The term “computer-readable medium” as used herein refers to any medium that participates in providing instructions to the processor 903 for execution. Such a medium may take many forms, including but not limited to non-volatile media, volatile media, and transmission media. Non-volatile media include, for example, optical or magnetic disks, such as the storage device 909. Volatile media include dynamic memory, such as main memory 905. Transmission media include coaxial cables, copper wire and fiber optics, including the wires that comprise the bus 901. Transmission media can also take the form of acoustic, optical, or electromagnetic waves, such as those generated during radio frequency (RF) and infrared (IR) data communications. Common forms of computer-readable media include, for example, a floppy disk, a flexible disk, hard disk, magnetic tape, any other magnetic medium, a CD-ROM, CDRW, DVD, any other optical medium, punch cards, paper tape, optical mark sheets, any other physical medium with patterns of holes or other optically recognizable indicia, a RAM, a PROM, and EPROM, a FLASH-EPROM, any other memory chip or cartridge, a carrier wave, or any other medium from which a computer can read.
Various forms of computer-readable media may be involved in providing instructions to a processor for execution. For example, the instructions for carrying out at least part of the invention may initially be borne on a magnetic disk of a remote computer.

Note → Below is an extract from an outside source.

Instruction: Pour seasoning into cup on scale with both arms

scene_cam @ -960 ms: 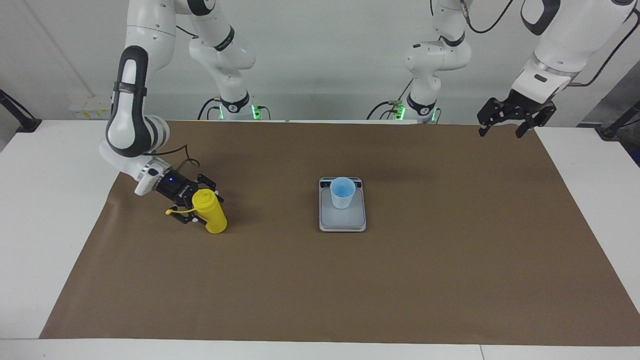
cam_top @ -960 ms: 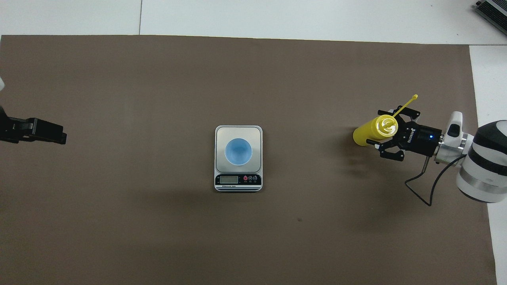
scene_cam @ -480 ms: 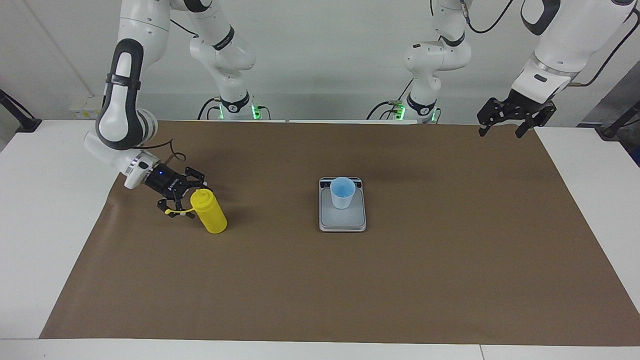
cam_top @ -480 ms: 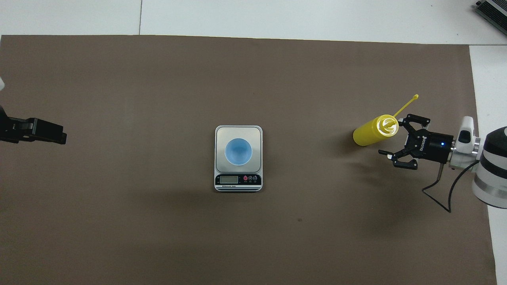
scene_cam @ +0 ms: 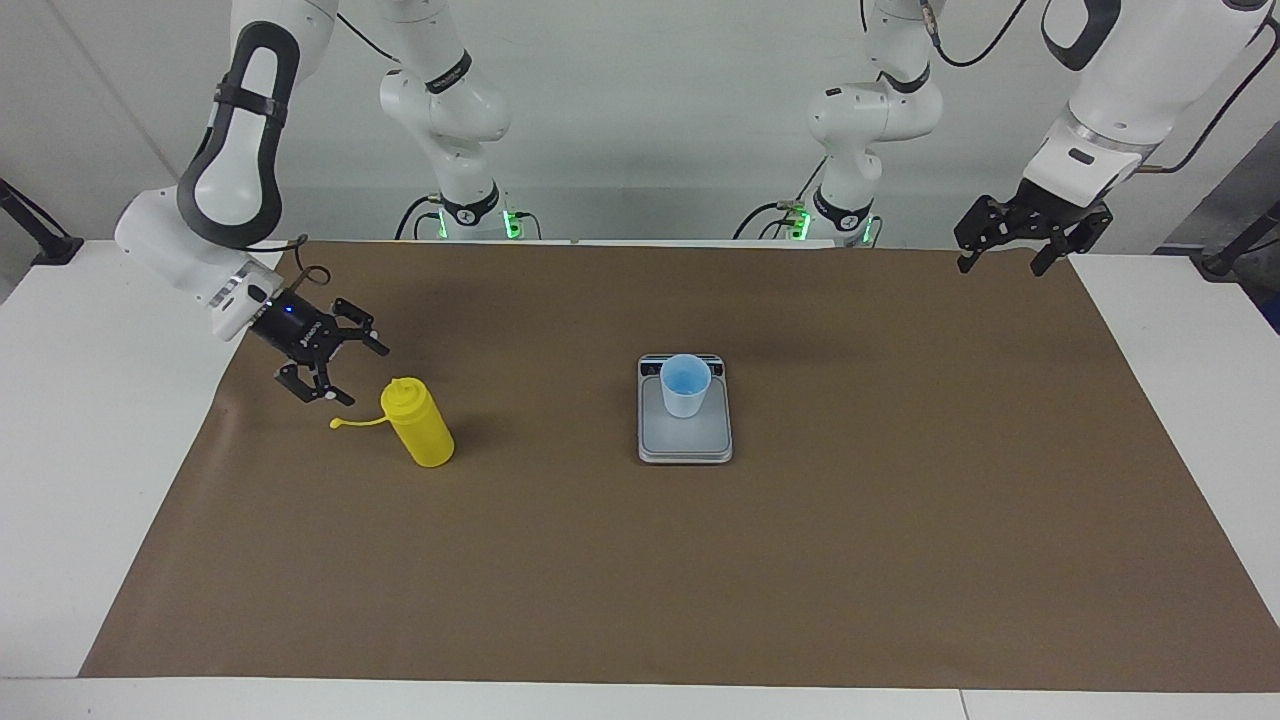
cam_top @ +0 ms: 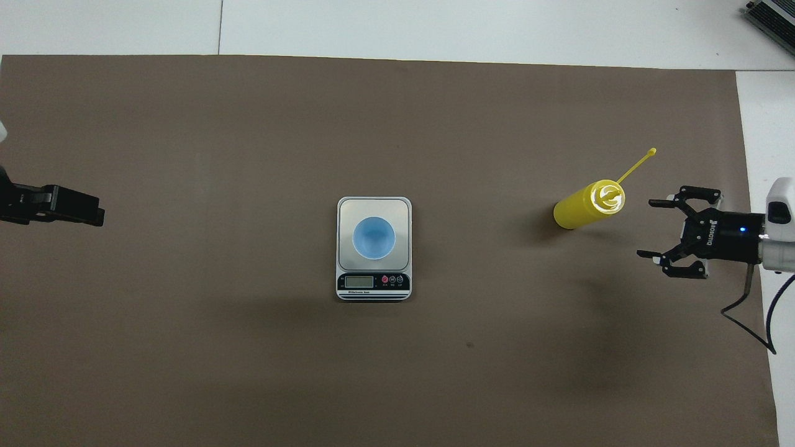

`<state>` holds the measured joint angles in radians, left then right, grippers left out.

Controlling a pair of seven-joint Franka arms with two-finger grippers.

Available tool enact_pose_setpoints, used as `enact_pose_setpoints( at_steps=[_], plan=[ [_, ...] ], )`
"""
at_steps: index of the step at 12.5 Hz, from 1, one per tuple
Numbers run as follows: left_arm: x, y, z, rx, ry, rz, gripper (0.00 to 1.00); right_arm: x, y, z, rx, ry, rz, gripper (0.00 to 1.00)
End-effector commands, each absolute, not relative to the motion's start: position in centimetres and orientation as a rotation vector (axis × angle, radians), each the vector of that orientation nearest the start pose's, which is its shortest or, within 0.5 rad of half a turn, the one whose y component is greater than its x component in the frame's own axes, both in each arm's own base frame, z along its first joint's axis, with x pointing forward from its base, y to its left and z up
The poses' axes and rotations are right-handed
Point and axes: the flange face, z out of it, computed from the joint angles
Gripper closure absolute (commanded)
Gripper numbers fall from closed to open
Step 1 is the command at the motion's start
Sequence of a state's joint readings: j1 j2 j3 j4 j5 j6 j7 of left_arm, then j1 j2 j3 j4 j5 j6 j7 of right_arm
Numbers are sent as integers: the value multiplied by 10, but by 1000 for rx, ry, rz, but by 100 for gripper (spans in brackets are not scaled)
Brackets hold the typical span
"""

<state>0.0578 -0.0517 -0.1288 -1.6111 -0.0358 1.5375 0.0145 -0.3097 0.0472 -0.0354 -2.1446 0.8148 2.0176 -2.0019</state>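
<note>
The scale (scene_cam: 685,425) sits in the middle of my table (scene_cam: 60,400), on the mat (scene_cam: 700,580). The cup (scene_cam: 685,385) stands on its plate, toward the end nearer me, where the display is. The bottle (scene_cam: 421,422) stands upright on the mat toward my right arm's end, well apart from the scale, its cap (scene_cam: 337,424) hanging out on its tether. My right hand (scene_cam: 330,370) hangs over the mat just beside the bottle, apart from it. My left hand (scene_cam: 1003,262) waits over the mat's edge at my left arm's end.

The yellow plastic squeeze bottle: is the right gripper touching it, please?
Apart. The overhead view shows bare mat between the open right gripper and the yellow plastic squeeze bottle.
</note>
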Motion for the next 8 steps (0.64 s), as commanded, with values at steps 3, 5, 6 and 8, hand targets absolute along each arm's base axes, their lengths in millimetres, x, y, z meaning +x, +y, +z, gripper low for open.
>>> enact_pose_setpoints(
  at_steps=[3, 5, 6, 8],
  plan=[
    [525, -41, 633, -3175, 118, 39, 0, 506, -123, 450, -2330, -1439, -629, 0],
    [525, -41, 633, -3175, 118, 39, 0, 502, -102, 471, -2469, -1313, -493, 0],
    [525, -41, 632, -3175, 118, 41, 0, 504, -87, 483, -2528, -1247, -451, 0],
    [525, -41, 633, -3175, 118, 39, 0, 512, -61, 508, -2660, -1133, -321, 0]
  ],
)
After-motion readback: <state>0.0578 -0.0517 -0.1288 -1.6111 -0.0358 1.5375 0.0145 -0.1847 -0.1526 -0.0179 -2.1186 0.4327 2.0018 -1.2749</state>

In such a scenario, the remote computer loads the instructions into main memory and sends the instructions over a telephone line using a modem. A modem of a local system receives the data on the telephone line and uses an infrared transmitter to convert the data to an infrared signal and transmit the infrared signal to a portable computing device, such as a personal digital assistant (PDA) or a laptop. An infrared detector on the portable computing device receives the information and instructions borne by the infrared signal and places the data on a bus. The bus conveys the data to main memory, from which a processor retrieves and executes the instructions. The instructions received by main memory can optionally be stored on storage device either before or after execution by processor.

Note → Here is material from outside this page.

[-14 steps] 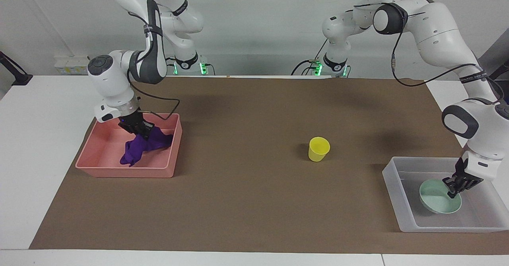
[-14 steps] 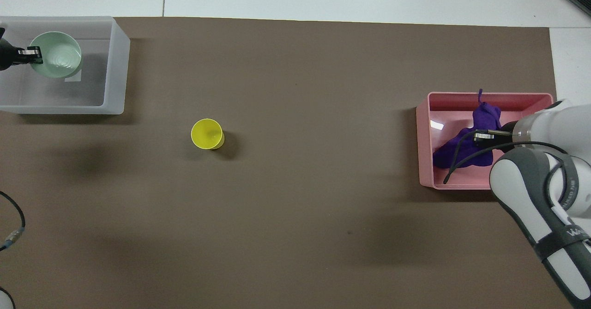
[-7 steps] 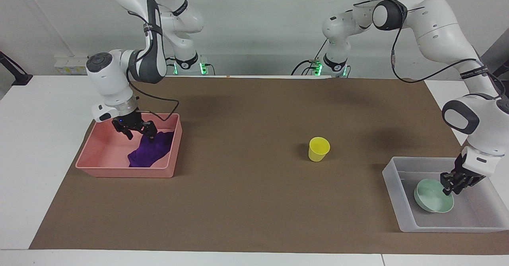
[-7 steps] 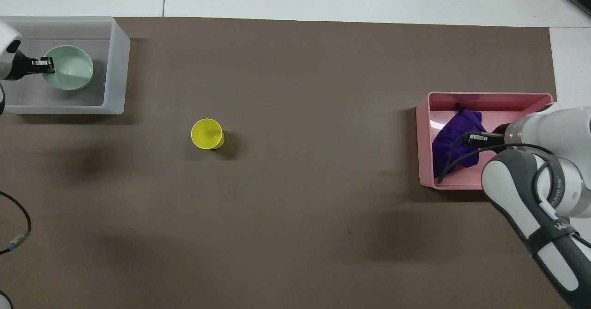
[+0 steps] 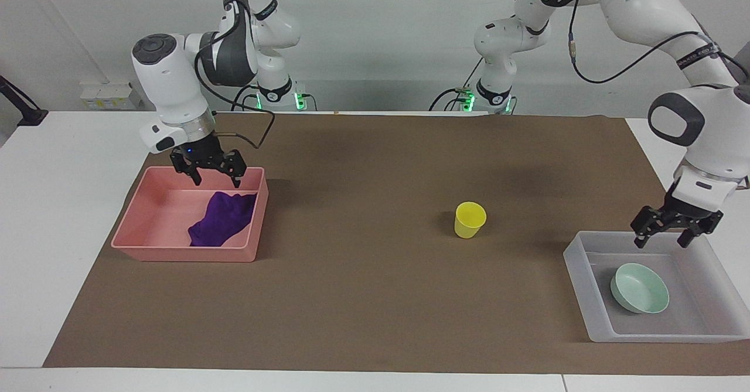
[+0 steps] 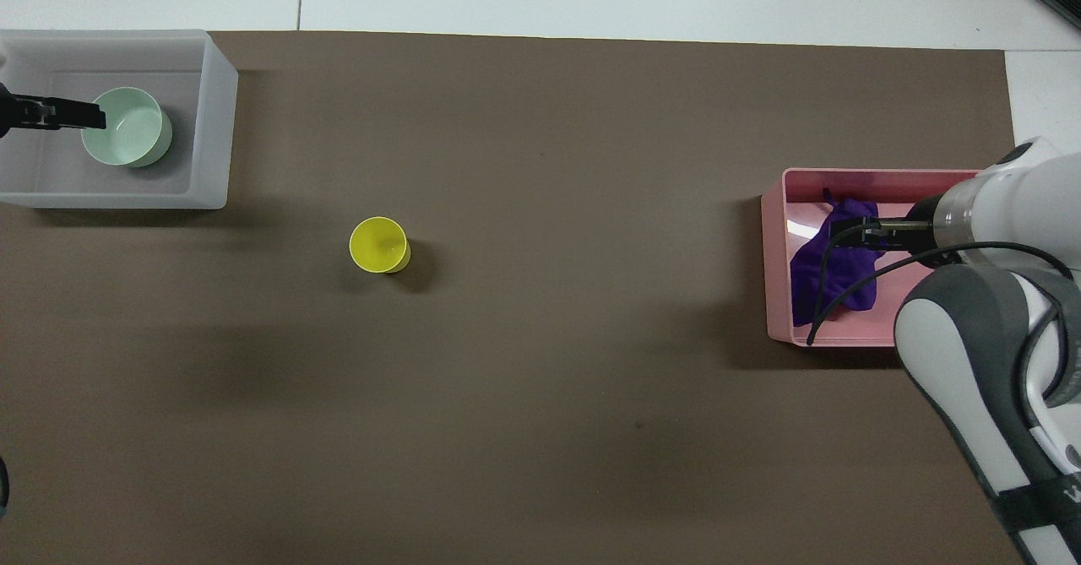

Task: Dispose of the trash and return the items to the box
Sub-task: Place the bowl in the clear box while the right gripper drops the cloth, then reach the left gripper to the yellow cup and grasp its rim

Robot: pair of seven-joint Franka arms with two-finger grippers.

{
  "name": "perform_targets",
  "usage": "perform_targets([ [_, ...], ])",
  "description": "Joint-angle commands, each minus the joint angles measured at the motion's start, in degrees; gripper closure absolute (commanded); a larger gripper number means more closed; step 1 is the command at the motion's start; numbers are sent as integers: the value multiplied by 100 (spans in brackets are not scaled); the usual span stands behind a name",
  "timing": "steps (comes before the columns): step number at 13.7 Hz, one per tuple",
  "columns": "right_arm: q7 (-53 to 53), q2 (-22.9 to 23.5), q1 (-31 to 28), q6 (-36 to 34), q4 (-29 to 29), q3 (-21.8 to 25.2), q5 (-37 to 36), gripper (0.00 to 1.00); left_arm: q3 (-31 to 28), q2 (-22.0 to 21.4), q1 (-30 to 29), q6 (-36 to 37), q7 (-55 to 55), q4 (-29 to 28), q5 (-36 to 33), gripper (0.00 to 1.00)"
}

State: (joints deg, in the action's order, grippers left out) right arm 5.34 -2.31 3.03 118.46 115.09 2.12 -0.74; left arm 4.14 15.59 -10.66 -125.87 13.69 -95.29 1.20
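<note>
The purple rag, the trash (image 5: 221, 221) (image 6: 855, 295), lies loose in the pink tray (image 5: 181, 255) (image 6: 773, 269) at the right arm's end of the table. My right gripper (image 5: 216, 180) (image 6: 853, 231) hangs open above the tray, clear of the rag. The mint-green bowl (image 5: 639, 288) (image 6: 127, 127) rests on the floor of the translucent box (image 5: 644, 332) (image 6: 215, 117) at the left arm's end. Above that box my left gripper (image 5: 661, 241) (image 6: 89, 116) is open and holds nothing. The yellow cup (image 5: 469, 220) (image 6: 379, 245) stands upright on the mat between the two containers, closer to the box.
A brown mat (image 5: 363, 298) covers most of the white table. A black cable from the right wrist droops over the pink tray. Both arm bases stand at the table's edge with green lights.
The right gripper opened, dropped the rag into the pink tray and rose. The left gripper let go of the bowl in the box and lifted away.
</note>
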Motion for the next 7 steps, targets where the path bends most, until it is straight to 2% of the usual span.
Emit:
perform_targets([
  [1, 99, -208, -30, -682, -371, -36, -84, 0, -71, -1029, 379, 229, -16, -1156, -58, 0],
  [3, 90, -261, -47, -1218, -784, -28, -32, 0, -80, -1268, 791, 221, -601, -1492, -67, 0],
  [7, 64, -279, -109, -2343, -1742, 51, 39, 0, -71, -1287, 1643, -95, -1490, -1922, -67, 0],
])
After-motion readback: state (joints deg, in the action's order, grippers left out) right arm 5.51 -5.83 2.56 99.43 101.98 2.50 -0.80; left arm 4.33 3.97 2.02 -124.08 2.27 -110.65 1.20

FIGS. 10A and 10B are diagrams of different cellular mobile phone systems capable of supporting various embodiments of the invention. FIGS. 10A and 10B show exemplary cellular mobile phone systems each with both mobile station (e.g., handset) and base station having a transceiver installed (as part of a Digital Signal Processor (DSP)), hardware, software, an integrated circuit, and/or a semiconductor device in the base station and mobile station). By way of example, the radio network supports Second and Third Generation (2G and 3G) services as defined by the International Telecommunications Union (ITU) for International Mobile Telecommunications 2000 (IMT-2000). For the purposes of explanation, the carrier and channel selection capability of the radio network is explained with respect to a cdma2000 architecture. As the third-generation version of IS-95, cdma2000 is being standardized in the Third Generation Partnership Project 2 (3GPP2).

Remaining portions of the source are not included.